I can't wait to see pictures of the babies and hope for at least one wether for me!!!!


----------



## Ariel301 (Nov 10, 2010)

Hope her kidding goes well. She's pretty. 

I keep hopefully checking the udders on my girls every feeding time, then have to stop and remind myself that our first babies are not even due until January...I am so ready for babies to play with again!


----------



## RedStickLA (Nov 13, 2010)

Good Luck!!!


----------



## helmstead (Nov 24, 2010)

Ahem...how is Miss Shug doing?  AB?  I cannot wait cannot wait cannot wait to see what they have!!!


----------



## SDGsoap&dairy (Nov 24, 2010)

I could be dead wrong of course, but my gut tells me 7-10 days on Shug.  AB's looking more like 21 days out.  Shug's rump is looking a little steeper to me today... 

Then on to our ADGA does!!


----------



## helmstead (Nov 24, 2010)




----------



## SDGsoap&dairy (Dec 3, 2010)

n.smithurmond said:
			
		

> I could be dead wrong of course, but my gut tells me 7-10 days on Shug.

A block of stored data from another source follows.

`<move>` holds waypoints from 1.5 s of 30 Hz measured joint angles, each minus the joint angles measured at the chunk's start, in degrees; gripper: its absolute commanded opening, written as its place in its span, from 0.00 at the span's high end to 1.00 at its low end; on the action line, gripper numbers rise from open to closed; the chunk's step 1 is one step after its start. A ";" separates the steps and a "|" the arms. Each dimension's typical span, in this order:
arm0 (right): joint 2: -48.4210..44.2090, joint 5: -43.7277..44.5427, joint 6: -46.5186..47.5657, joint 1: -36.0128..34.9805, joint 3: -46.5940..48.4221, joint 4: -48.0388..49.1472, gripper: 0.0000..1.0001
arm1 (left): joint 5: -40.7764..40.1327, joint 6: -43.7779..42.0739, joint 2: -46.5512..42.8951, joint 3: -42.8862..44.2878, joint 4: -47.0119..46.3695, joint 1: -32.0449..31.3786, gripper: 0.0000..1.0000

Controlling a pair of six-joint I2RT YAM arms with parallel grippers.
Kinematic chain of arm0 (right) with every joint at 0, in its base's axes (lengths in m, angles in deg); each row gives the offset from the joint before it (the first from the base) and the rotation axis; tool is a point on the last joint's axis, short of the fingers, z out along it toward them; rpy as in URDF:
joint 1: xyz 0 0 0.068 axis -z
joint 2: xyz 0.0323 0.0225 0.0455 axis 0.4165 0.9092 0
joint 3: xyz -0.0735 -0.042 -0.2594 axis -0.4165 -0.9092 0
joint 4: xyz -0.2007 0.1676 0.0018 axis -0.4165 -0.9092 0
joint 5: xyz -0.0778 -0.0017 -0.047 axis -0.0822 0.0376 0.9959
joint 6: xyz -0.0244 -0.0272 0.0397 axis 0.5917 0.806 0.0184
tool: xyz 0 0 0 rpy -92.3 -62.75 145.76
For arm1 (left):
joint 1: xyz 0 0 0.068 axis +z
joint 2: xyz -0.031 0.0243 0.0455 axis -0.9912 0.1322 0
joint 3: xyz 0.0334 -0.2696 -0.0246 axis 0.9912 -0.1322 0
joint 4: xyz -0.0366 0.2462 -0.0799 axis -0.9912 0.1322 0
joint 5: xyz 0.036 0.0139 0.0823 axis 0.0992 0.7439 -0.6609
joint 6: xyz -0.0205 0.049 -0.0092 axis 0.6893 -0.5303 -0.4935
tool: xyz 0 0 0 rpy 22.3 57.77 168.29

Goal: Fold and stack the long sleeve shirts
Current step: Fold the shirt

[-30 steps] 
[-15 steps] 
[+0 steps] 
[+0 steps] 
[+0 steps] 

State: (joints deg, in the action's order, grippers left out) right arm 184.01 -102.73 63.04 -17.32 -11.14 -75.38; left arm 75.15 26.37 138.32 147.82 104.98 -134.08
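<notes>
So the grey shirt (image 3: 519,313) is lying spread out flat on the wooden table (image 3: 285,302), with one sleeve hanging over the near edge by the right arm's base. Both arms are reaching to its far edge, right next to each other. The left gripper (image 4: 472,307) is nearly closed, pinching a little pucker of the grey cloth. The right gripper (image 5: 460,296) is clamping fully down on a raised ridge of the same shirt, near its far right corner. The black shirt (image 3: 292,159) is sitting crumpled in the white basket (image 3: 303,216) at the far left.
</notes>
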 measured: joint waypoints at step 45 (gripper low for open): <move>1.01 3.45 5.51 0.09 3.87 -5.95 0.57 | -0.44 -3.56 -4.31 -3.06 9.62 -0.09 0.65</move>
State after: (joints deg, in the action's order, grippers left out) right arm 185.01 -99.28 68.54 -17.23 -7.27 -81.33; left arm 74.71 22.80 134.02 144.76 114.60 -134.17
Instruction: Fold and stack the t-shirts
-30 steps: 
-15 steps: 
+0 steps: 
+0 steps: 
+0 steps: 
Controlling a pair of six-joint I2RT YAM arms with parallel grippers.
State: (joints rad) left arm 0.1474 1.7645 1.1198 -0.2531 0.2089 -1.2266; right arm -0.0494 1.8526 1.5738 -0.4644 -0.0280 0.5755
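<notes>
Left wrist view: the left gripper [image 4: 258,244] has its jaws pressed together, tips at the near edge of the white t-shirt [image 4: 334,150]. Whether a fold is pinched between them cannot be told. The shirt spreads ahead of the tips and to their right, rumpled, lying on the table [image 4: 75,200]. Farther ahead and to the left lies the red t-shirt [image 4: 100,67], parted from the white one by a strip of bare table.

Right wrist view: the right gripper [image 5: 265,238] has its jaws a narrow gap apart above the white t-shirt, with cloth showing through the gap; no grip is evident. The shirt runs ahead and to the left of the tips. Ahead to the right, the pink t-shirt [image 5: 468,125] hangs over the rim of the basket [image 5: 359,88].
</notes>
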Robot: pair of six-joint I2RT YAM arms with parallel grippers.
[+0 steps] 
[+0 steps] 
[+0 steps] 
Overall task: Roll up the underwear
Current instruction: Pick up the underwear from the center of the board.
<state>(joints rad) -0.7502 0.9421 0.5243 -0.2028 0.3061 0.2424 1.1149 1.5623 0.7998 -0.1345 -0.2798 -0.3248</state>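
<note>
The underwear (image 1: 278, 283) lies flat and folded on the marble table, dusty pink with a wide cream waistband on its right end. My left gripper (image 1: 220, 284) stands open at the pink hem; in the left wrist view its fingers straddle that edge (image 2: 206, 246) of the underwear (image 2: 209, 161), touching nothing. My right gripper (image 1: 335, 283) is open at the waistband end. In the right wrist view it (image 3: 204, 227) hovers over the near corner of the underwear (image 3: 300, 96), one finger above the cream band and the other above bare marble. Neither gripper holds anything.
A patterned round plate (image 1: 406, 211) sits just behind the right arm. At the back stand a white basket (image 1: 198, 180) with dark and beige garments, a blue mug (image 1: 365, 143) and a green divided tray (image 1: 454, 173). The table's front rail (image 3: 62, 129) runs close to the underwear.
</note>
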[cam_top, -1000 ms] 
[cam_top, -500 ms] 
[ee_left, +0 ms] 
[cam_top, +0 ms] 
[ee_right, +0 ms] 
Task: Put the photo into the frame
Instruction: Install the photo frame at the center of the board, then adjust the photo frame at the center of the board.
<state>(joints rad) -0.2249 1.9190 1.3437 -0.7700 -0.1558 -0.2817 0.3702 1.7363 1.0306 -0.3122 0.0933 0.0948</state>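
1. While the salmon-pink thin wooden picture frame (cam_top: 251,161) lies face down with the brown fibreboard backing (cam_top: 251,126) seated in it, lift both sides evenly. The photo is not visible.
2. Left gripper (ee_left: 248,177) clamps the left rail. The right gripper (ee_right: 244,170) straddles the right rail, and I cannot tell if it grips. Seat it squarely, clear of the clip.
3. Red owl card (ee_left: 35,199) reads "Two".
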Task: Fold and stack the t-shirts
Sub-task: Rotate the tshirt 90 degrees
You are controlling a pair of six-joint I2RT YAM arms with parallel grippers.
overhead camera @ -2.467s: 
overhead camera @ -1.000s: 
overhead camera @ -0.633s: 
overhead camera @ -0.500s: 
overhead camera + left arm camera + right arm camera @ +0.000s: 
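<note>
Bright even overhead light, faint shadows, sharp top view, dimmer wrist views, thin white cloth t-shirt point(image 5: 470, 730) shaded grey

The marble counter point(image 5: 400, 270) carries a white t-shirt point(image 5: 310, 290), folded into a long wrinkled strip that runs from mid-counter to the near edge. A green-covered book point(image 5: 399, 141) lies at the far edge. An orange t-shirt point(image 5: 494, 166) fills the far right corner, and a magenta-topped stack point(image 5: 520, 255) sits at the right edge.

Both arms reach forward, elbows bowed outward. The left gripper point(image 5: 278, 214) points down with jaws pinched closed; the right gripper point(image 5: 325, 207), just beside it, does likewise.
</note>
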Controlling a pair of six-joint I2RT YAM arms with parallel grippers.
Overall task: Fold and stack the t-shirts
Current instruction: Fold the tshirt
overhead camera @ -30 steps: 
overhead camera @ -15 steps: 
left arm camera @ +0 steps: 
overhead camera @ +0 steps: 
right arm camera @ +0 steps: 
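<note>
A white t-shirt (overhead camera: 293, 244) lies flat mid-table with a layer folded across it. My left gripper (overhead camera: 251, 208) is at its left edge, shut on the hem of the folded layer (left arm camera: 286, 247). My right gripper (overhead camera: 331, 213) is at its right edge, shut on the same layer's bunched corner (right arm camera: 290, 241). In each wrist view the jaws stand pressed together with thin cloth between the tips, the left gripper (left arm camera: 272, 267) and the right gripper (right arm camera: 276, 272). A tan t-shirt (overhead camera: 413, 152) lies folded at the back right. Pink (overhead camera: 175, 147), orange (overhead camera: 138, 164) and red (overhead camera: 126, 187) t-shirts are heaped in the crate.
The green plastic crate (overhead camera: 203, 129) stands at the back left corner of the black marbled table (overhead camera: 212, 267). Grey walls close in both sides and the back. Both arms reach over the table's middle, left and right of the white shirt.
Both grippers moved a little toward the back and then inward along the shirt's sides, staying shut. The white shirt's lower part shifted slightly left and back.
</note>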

Yup, dead wrong.    Her udder's pretty darned full and if her belly drops any lower it'll drag the ground.  I'll probably jinx myself but I think we're close!


----------



## glenolam (Dec 3, 2010)




----------



## Calliopia (Dec 3, 2010)

Best wishes for an easy kidding and lots of girls.


----------



## helmstead (Dec 13, 2010)

A little birdie told me that Monday the 13th brought the stork to Smithurmond Homestead...!!!


----------



## KellyHM (Dec 13, 2010)

Where are the pictures?!


----------



## SDGsoap&dairy (Dec 13, 2010)

He's here!!  This kid hit the ground RUNNING!  He was up and nursing like a pig as fast as I've ever seen!  He's the spitting image of his sire with frosted ears like his dam.  And a moonspot!  This is our Jr. herdsire's first kid on the ground.

Fluffy pics soon!


----------



## KellyHM (Dec 13, 2010)

Ok, sorry to sound naive, but what is considered a "moonspot"?  Any spot?  Or a specific type?


----------



## SDGsoap&dairy (Dec 13, 2010)

Don't apologize!  They're roundish spots of a lighter color (grey, cream, tan) overlaid on the base color.  You can see one on the side of the doe in my avatar.  It's just icing.


----------



## KellyHM (Dec 13, 2010)

So is the moonspots term applied to only Nigerians, or to other breeds too?  My Nubian has "moonspots" but I've never heard anyone call them that in a Nubian.


----------



## mossyStone (Dec 13, 2010)

I have Nubians with moonspots  


Mossy Stone Farm Home to

Nubains and Pygora's


----------



## helmstead (Dec 13, 2010)

They're all called moonspots, it's a color definition, not breed specific.


----------



## KellyHM (Dec 13, 2010)

Ok, thanks!  Now I can say my new twin girls have moonspots.  Sounds sophisticated!


----------



## helmstead (Dec 13, 2010)

Ok...Mrs. Smithurmond...  AB's turn!!  Thinking big time pink!


----------



## lilhill (Dec 14, 2010)

Congratulations!


----------



## SDGsoap&dairy (Dec 14, 2010)

AB MUST wait until Thursday when I can turn Shug out of the kidding stall or it's major scramble time!


----------